* MATERIALS PROVIDED:
════════════════════
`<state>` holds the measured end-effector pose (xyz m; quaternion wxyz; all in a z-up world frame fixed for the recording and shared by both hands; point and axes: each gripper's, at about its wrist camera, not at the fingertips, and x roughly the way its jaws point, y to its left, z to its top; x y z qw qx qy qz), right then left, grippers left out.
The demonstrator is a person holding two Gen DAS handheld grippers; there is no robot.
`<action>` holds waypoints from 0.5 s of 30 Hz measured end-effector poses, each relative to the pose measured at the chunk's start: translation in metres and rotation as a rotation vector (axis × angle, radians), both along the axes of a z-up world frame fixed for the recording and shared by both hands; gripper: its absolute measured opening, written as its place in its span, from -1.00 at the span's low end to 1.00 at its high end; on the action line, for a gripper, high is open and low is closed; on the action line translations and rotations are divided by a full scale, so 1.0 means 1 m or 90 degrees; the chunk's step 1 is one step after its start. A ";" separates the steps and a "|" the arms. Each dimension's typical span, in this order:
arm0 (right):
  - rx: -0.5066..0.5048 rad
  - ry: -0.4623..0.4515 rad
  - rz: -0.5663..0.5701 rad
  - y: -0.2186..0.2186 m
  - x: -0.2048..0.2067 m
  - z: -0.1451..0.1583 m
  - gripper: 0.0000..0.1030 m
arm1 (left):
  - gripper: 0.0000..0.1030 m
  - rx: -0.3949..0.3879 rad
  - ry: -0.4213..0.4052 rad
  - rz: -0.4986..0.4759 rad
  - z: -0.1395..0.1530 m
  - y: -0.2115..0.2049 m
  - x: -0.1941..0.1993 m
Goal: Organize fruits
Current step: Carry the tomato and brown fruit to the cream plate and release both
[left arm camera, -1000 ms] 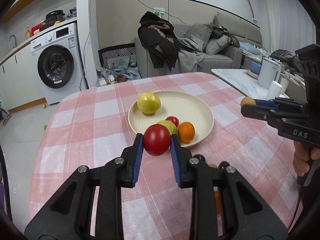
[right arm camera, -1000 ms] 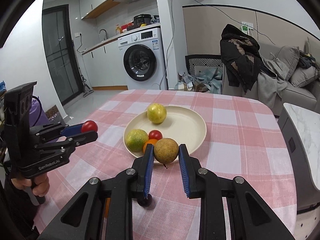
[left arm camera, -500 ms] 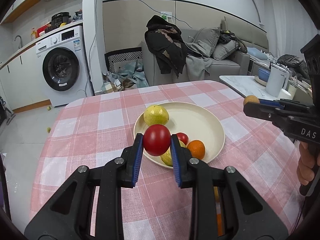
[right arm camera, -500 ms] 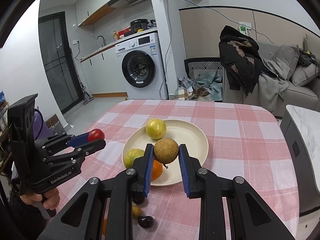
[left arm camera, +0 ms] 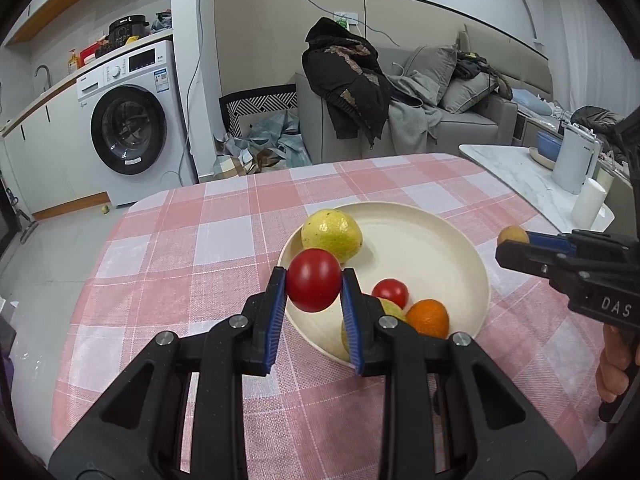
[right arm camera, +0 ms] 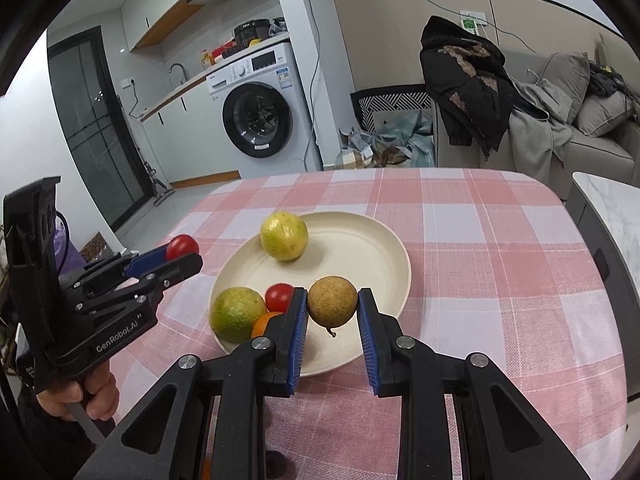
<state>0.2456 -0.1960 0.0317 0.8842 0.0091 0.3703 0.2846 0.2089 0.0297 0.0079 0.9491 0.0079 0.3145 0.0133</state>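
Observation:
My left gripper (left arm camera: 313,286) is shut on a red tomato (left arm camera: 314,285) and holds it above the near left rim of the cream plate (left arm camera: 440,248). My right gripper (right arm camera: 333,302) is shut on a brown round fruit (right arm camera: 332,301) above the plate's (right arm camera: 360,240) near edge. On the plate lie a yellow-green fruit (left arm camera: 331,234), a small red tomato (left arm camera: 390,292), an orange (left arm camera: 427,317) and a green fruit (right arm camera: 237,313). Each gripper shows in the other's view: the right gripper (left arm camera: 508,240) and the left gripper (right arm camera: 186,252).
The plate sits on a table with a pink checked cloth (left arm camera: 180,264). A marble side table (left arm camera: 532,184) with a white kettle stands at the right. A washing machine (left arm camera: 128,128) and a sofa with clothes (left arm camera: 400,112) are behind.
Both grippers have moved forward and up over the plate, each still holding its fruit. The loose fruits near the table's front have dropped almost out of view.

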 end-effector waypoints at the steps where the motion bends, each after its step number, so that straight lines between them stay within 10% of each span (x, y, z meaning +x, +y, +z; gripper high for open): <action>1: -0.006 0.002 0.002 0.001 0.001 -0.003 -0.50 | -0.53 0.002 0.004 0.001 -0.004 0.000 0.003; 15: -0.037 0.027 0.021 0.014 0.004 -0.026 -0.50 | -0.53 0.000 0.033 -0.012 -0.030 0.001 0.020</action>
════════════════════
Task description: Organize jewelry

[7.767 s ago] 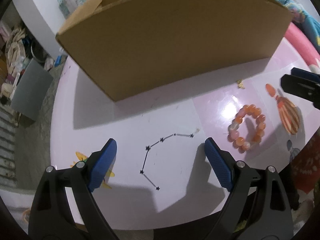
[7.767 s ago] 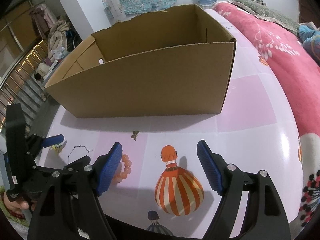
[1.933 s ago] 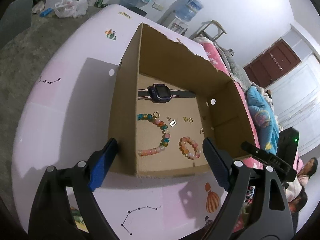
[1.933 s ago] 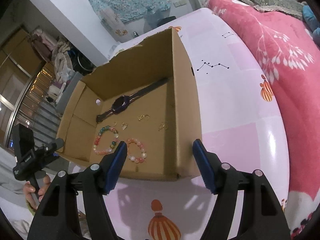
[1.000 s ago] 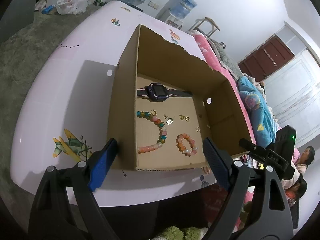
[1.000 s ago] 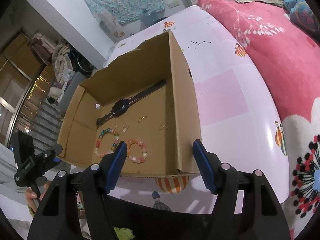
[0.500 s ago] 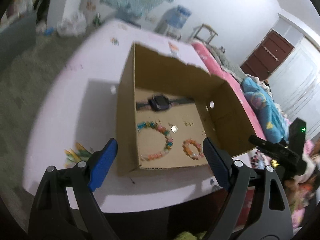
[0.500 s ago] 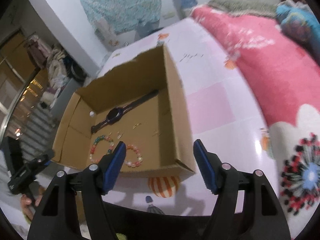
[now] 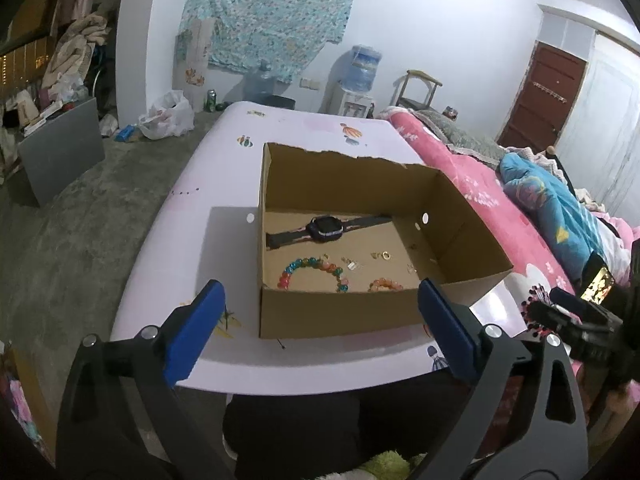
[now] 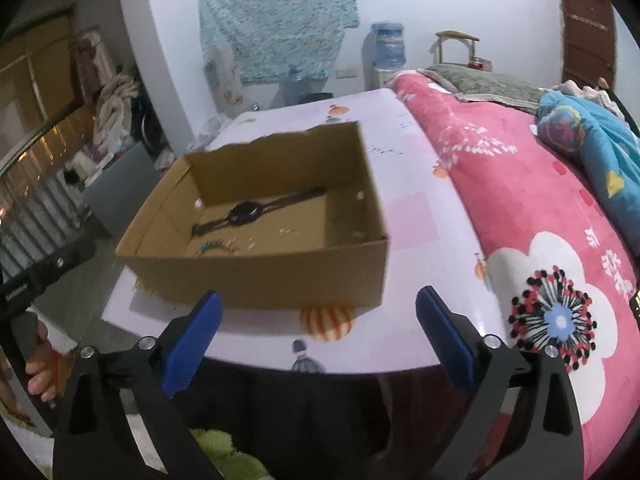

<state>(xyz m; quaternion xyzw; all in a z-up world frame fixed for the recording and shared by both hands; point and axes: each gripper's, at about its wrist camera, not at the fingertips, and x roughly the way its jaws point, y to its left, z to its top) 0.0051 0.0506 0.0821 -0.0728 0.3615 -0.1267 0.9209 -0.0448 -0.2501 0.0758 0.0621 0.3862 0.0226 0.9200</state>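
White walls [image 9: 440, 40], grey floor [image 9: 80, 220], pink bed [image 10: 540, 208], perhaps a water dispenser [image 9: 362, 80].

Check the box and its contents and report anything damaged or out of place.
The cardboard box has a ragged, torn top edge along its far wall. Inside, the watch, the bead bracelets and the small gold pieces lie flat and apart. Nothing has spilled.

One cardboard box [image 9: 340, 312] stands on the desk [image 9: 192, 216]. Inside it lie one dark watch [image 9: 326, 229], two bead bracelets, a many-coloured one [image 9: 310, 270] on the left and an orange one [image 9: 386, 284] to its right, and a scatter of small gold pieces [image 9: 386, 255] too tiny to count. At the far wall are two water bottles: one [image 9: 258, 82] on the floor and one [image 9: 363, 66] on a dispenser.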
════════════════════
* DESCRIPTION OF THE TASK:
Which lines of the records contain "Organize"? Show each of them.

* TASK ANSWER:
Goal: Organize fruits
Task description: Organize jewelry

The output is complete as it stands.